Task directions
Below are records with pictures. Transcribe exactly, and only, the lines from the line with "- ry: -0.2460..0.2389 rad" to the line with "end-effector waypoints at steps", both ends included, but not the pictures.

Source records

◇ ◇ ◇

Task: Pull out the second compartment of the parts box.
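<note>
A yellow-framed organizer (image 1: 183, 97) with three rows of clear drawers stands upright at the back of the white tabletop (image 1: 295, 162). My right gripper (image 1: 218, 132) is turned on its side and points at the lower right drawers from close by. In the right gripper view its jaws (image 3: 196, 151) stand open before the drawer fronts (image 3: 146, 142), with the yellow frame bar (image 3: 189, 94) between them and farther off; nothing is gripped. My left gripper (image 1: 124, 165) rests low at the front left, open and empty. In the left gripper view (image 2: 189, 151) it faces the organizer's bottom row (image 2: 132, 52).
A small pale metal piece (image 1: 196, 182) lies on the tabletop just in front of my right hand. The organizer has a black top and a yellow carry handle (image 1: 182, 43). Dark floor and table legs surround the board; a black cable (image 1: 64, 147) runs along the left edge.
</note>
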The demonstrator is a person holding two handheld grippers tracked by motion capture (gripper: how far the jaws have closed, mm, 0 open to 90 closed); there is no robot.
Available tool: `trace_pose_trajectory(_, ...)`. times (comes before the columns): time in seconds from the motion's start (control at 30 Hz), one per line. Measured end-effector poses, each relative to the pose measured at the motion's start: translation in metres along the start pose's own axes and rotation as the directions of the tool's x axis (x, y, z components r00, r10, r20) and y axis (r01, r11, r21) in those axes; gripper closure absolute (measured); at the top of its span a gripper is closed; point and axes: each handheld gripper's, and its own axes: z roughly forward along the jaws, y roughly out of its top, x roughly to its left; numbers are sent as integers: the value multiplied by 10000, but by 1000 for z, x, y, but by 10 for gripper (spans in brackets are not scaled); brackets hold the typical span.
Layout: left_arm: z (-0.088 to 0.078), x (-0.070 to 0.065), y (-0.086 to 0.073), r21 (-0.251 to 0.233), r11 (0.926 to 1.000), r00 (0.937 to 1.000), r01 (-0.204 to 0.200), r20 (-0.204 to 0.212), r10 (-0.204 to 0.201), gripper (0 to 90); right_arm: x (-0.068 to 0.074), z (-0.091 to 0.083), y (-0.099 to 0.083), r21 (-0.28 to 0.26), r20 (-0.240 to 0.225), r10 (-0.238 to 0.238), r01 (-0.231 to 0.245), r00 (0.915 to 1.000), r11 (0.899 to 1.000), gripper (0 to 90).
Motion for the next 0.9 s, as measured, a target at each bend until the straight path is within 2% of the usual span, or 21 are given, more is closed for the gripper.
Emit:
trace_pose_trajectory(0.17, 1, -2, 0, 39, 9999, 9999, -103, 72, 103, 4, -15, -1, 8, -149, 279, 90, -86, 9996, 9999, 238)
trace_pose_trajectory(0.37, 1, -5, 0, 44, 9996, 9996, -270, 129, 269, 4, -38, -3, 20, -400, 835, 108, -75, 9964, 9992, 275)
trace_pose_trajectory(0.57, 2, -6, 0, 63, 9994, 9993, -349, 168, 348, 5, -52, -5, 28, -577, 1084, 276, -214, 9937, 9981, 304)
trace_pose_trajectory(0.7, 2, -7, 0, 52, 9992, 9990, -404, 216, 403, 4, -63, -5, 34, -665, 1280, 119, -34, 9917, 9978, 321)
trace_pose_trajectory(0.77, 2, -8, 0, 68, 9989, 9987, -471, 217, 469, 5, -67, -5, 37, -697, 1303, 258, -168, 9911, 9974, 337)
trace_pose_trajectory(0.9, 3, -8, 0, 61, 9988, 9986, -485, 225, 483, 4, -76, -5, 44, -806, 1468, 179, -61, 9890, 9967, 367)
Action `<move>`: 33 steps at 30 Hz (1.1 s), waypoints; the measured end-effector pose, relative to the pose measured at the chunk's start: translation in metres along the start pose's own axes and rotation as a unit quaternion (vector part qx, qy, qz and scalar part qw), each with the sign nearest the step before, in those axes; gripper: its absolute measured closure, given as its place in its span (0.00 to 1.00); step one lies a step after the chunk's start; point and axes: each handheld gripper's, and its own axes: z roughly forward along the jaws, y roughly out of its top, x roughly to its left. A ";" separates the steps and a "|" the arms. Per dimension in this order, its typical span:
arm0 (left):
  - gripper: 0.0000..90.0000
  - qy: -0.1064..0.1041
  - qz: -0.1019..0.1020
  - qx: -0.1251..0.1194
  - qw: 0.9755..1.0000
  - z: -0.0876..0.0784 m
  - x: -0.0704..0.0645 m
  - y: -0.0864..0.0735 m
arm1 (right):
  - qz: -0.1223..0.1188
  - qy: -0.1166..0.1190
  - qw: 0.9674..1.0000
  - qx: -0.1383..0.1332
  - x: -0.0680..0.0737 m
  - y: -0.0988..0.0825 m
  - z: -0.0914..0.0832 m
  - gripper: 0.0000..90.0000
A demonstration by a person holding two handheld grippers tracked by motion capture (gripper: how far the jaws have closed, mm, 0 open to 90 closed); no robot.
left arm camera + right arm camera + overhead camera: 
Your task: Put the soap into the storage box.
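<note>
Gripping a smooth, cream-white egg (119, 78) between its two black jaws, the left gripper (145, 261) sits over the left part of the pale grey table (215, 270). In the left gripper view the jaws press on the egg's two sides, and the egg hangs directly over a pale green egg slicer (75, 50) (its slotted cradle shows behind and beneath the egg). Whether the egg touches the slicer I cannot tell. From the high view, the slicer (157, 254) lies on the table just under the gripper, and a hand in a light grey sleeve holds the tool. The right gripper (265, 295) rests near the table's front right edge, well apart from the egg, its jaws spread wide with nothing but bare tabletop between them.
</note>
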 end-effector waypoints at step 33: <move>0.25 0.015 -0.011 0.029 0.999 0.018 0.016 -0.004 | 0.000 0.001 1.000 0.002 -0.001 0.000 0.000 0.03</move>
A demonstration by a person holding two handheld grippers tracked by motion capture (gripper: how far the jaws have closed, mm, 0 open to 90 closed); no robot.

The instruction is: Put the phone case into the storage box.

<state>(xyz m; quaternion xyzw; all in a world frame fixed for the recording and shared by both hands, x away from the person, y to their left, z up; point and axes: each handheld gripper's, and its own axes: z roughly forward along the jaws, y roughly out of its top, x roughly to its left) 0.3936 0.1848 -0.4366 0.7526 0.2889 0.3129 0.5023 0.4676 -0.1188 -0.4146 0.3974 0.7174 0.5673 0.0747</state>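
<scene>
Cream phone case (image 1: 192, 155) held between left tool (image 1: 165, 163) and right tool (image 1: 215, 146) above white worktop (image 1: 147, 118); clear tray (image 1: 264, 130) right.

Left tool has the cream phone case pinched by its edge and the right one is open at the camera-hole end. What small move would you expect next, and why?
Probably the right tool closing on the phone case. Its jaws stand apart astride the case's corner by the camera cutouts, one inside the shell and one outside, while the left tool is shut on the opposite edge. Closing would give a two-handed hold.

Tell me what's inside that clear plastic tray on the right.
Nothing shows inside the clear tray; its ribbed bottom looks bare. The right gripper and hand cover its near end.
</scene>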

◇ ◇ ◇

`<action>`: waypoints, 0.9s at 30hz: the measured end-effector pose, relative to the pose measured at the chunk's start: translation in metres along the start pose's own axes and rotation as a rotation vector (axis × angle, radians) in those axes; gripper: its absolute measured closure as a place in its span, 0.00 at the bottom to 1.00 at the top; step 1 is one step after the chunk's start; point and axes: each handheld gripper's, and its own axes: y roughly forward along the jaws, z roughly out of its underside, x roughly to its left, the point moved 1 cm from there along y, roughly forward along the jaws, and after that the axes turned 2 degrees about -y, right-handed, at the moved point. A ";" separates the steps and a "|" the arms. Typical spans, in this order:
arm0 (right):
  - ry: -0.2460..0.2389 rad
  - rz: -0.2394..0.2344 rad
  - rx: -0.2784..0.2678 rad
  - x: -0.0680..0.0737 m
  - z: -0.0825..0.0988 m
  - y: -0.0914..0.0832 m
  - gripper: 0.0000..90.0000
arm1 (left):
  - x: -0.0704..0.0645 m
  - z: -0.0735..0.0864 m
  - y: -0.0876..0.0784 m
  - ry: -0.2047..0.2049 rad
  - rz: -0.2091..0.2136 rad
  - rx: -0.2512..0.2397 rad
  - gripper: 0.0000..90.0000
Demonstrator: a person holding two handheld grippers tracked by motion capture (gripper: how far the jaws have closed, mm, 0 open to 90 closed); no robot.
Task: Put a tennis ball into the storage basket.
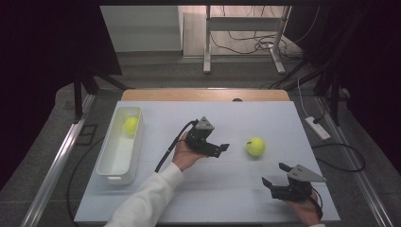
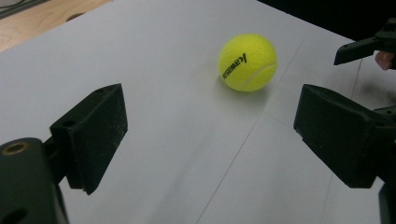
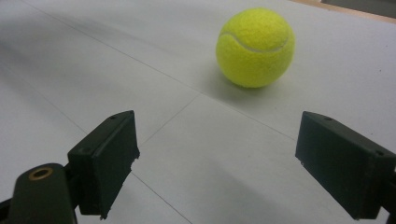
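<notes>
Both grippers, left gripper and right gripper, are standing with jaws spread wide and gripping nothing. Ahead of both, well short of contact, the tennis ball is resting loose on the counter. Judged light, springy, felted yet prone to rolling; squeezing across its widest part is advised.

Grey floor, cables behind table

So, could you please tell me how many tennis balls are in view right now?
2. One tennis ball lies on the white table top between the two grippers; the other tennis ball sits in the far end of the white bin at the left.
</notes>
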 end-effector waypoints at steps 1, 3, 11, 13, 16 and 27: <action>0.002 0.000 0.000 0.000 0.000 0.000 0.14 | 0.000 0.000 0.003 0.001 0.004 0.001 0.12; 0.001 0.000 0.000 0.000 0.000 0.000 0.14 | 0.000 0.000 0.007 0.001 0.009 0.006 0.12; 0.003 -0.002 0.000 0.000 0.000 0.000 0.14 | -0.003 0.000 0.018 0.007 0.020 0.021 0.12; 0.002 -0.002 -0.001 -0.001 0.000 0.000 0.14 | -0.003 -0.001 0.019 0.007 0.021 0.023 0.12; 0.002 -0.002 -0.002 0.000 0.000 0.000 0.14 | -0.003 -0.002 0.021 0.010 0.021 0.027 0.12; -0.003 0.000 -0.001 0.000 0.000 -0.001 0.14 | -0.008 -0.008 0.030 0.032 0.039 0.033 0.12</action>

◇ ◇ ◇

Output of the task
  - ry: -0.2460..0.2389 rad
  - rz: -0.2394..0.2344 rad
  - rx: -0.2784..0.2678 rad
  - x: -0.0680..0.0737 m
  - z: -0.0825..0.0988 m
  - y: -0.0914..0.0832 m
  - gripper: 0.0000..90.0000
arm1 (left):
  - x: -0.0704..0.0645 m
  - z: -0.0735..0.0864 m
  - y: -0.0876..0.0784 m
  - ry: -0.2047..0.2049 rad
  - rz: -0.2091..0.2136 rad
  - rx: -0.2512..0.2397 rad
  - gripper: 0.0000..90.0000
Demonstrator: a person holding two handheld grippers tracked by motion capture (gripper: how far the jaws have closed, mm, 0 open to 90 closed); no robot.
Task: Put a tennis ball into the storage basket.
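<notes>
Both grippers, left gripper and right gripper, are standing with jaws spread wide and gripping nothing. Ahead of both, well short of contact, the tennis ball is resting loose on the counter. Judged light, springy, felted yet prone to rolling; squeezing across its widest part is advised.

Grey floor, cables behind table

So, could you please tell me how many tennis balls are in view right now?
2. One tennis ball lies on the white table top between the two grippers; the other tennis ball sits in the far end of the white bin at the left.
</notes>
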 end-effector waypoints at steps 1, 3, 11, 13, 16 and 27: <action>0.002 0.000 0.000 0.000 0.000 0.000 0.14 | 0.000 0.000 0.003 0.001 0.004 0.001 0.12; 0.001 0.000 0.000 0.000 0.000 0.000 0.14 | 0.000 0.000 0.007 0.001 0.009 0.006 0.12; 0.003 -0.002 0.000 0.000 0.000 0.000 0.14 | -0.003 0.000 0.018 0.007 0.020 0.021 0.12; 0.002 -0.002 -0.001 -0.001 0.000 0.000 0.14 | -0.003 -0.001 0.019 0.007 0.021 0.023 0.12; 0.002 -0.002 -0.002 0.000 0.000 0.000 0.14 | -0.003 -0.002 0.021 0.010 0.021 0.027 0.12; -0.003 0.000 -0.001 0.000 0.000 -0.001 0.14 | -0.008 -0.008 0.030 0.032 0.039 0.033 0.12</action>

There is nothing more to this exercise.